Mas o equinócio. Stanislaw Ponte Preta conta a seguinte anedota: nos anos 60, numa das secas do Nordeste, alguém em Brasília, preocupado, pediu a municípios do interior do Ceará que relatassem a situação depois da passagem do equinócio. Um prefeito respondeu o seguinte: “Doutor Equinócio ainda não deu as caras, mas, quando vier, será muito bem recebido”.
Uma razão por que eu talvez gostasse, já não digo morar, mas passar uns tempos na gringa nortenha seria para pegar quatro estações reconhecíveis. Aqui as estações são a do calor horrível com chuvas e a do calor moderado sem chuvas – com uns dias de frio lá pelo meio. Ah, minto: a luz muda um pouco também. São Paulo tem pelo menos isto, luz de outono, que eu reconheço nos entardeceres de maio a junho, que são acompanhados também, quando Deus nos sorri, por uma brisa amena e fresca. É isto. E é pouco, eu sei. Na gringa nortenha, e quem sabe lá embaixo, na Patagônia, haverá folhas vermelhas, vento, a gente talvez precise erguer as golas dos casacos e ir beber coisas quentinhas em lugares simpáticos tipo as lojinhas da Abuela Goye. Sob uma chuvinha civilizada.
Escrevo essas coisas me sentindo quase uma garotinha. Um dia, entretanto – ainda a garotinha de olhos brilhantes – a fortuna me sorrirá e passarei um outono nas Órcades. Ou, vá lá, em Edimburgo, a mediterrânea Edimburgo que seja.
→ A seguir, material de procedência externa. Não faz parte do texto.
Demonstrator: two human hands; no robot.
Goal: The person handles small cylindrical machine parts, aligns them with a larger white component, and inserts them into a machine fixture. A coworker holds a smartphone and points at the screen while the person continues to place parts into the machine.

Ou na africana Florença (daí não desço mais; quero folhas vermelhas, quero vento frio balançando cabelão de mulher, caramba).
Reze por mim, amigo. Nos vamos semana que vem, sob sol e lua, queira Deus, mais clementes.
Quando fui a Buenos Aires e a Montevidéu, em viagens diferentes, calhou de ser no final de outono. Lembro-me de folhas alaranjadas e árvores peladas. Aliás, Montevidéu, talvez menor que Campinas, é uma cidade muito aprazível. Eu trocaria, se pudesse, cá por lá.